Publié le 11 octobre 2013 par Arnaudgossement

conseil_constituitionnel.jpgLe Conseil constitutionnel a rejeté ce jour la Question prioritaire de constitutionnalité (QPC qui lui avait été adressée par la société Schuepbach. Le débat sur les articles 1 et 3 de la loi est clôt : celui sur l'article 2 commence ?


Pour une présentation des enjeux de cette décision du Conseil constitutionnel, je vous propose la lecture de cette note

L'article 1er (interdiction de la fracturation hydraulique) et l'article 3 (abrogation des permis  exclusifs de recherche) de la loi du 13 juillet 2011 ne sont donc pas contraires à la Constitution. Le Conseil constitutionnel a rejeté l'intégralité des arguments opposés par l'auteur de la QPC.

De manière générale, la décision du Conseil constitutionnel ne clôt pas le débat démocratique sur l'avenir de notre sous-sol.
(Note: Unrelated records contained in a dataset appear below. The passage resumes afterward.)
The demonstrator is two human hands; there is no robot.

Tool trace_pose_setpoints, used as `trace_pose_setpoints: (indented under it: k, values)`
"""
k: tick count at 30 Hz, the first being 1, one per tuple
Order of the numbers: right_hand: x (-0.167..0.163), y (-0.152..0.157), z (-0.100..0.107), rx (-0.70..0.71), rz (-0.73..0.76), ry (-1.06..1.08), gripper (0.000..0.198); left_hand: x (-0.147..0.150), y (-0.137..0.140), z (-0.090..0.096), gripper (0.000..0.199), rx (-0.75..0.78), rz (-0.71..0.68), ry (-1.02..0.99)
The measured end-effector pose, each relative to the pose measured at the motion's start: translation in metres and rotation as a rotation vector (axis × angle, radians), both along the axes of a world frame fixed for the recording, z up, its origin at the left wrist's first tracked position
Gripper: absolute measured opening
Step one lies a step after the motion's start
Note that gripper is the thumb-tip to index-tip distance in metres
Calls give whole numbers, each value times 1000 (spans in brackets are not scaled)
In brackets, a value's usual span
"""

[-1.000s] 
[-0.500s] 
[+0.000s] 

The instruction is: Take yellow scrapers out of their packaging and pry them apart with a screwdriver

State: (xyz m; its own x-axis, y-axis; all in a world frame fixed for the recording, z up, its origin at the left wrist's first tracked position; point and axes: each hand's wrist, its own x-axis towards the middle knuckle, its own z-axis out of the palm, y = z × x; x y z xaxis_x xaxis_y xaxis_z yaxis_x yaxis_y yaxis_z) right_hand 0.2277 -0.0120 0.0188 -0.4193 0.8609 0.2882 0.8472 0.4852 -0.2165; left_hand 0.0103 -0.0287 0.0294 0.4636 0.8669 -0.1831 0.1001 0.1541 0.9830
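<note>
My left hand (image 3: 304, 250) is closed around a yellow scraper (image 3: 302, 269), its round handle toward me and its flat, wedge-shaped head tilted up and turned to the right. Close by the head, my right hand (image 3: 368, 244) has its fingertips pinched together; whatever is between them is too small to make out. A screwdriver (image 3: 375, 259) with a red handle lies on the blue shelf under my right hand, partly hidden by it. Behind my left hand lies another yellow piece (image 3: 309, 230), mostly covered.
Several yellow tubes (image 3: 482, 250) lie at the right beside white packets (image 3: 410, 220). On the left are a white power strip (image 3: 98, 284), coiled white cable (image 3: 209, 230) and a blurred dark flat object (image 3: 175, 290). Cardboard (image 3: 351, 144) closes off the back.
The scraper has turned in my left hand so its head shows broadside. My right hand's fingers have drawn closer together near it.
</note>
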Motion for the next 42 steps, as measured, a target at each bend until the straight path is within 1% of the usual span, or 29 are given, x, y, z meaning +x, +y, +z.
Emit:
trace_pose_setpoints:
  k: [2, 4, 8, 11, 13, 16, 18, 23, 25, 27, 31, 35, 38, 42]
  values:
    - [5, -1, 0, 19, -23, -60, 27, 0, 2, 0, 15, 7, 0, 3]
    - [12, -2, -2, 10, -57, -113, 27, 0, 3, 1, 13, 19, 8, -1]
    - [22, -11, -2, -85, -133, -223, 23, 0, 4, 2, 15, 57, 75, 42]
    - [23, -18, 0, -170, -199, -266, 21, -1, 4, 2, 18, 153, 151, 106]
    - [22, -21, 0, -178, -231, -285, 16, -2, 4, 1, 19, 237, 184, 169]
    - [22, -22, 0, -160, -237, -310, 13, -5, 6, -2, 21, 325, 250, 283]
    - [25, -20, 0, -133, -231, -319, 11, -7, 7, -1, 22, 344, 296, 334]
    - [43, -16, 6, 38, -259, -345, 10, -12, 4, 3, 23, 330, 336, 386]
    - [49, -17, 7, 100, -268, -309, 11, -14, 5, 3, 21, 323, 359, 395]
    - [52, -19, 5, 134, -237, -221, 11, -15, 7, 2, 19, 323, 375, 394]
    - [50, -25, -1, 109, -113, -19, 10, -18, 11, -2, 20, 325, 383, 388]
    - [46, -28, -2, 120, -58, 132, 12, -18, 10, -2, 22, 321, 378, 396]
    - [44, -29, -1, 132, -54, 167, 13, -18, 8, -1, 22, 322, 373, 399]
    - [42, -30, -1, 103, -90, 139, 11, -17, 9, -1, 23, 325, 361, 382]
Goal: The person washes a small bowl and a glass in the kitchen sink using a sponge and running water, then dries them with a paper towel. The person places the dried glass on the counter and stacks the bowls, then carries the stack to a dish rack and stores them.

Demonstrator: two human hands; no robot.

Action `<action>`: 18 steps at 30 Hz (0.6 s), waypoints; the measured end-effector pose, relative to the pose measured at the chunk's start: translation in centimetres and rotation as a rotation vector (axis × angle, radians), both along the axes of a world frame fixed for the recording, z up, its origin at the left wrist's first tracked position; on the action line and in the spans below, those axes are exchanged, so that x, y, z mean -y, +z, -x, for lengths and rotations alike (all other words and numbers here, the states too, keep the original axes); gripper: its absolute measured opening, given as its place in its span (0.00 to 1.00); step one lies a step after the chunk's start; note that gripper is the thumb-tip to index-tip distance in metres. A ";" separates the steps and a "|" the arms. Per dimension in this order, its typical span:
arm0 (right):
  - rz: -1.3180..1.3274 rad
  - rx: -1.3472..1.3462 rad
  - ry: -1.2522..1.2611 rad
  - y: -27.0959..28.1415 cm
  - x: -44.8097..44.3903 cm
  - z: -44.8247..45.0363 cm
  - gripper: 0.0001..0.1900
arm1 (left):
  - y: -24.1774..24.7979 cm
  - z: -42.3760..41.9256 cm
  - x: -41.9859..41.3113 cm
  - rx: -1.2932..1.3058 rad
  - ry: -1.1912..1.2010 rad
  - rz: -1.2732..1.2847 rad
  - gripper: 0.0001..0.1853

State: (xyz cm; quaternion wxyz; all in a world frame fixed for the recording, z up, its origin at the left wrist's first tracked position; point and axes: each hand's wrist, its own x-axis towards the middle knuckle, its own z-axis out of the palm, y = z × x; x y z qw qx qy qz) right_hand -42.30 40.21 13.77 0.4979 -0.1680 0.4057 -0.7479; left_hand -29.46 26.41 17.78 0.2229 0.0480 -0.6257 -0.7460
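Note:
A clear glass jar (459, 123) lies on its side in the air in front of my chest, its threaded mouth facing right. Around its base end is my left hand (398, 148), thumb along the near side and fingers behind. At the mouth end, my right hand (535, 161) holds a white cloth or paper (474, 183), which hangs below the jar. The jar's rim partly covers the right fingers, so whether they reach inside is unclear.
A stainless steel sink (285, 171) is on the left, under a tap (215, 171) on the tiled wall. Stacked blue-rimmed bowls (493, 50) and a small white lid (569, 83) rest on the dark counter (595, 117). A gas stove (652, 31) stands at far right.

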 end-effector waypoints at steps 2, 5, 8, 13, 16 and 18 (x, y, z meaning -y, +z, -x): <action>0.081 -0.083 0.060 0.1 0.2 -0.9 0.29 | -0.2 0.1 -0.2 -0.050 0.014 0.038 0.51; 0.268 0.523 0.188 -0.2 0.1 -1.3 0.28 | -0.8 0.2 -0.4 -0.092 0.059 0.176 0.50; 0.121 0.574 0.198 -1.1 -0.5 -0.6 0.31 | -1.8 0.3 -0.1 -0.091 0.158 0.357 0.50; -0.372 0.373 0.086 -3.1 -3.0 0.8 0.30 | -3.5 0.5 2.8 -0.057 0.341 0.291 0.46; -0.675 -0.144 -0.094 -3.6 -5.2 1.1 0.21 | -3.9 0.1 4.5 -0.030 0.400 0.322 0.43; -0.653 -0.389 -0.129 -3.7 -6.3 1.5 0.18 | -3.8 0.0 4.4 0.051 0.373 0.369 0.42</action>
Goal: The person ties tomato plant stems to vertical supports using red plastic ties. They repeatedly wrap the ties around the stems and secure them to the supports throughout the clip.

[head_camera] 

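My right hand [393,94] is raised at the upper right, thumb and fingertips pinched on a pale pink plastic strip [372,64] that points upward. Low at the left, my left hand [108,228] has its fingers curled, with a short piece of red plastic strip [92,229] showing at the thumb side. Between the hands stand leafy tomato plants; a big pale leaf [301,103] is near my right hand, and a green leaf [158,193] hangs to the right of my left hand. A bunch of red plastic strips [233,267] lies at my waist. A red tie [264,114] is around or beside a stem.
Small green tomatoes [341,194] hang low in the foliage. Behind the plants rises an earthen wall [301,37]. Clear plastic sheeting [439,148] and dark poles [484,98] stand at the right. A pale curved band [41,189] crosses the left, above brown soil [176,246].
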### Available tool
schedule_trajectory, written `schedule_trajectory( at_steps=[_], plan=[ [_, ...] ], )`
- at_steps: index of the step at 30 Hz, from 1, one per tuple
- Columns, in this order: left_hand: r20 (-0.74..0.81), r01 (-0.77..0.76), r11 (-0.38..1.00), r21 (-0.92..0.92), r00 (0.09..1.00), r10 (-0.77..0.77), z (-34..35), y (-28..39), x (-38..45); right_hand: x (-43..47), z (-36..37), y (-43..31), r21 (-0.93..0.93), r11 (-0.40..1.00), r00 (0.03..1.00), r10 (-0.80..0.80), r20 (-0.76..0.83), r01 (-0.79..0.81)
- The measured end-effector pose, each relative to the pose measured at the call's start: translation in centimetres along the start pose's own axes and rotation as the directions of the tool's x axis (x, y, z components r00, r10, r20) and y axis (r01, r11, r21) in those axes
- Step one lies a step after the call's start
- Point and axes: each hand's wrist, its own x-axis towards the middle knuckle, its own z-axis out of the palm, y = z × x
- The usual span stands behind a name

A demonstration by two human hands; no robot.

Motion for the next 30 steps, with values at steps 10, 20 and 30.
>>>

La loi du 13 juillet 2011 n'a trait qu'à la seule question du recours à la fracturation hydraulique et ne règle, ni la question plus large du recours aux hydrocarbures non conventionnels, ni la question plus large encore de l'activité minière en France.

En premier lieu, si les articles 1er et 3 de la loi n'ont pu être déclarés contraires à la Constitution les partisans de l'exploitation d'hydrocarbures non conventionnels vont désormais réclamer l'application de l'article 2. Cet article prévoit la mise en place d'une expérimentation contrôlée de la fracturation hydraulique. Cette expérimentation n'a jamais été organisée.

Rappelons que l'article 2 de la loi du 13 juillet 2011 précise :

"Il est créé une Commission nationale d'orientation, de suivi et d'évaluation des techniques d'exploration et d'exploitation des hydrocarbures liquides et gazeux.
Elle a notamment pour objet d'évaluer les risques environnementaux liés aux techniques de fracturation hydraulique ou aux techniques alternatives.
Elle émet un avis public sur les conditions de mise en œuvre des expérimentations, réalisées à seules fins de recherche scientifique sous contrôle public, prévues à l'article 4.
Cette commission réunit un député et un sénateur, désignés par les présidents de leurs assemblées respectives, des représentants de l'Etat, des collectivités territoriales, des associations, des salariés et des employeurs des entreprises concernées. Sa composition, ses missions et ses modalités de fonctionnement sont précisées par décret en Conseil d'Etat."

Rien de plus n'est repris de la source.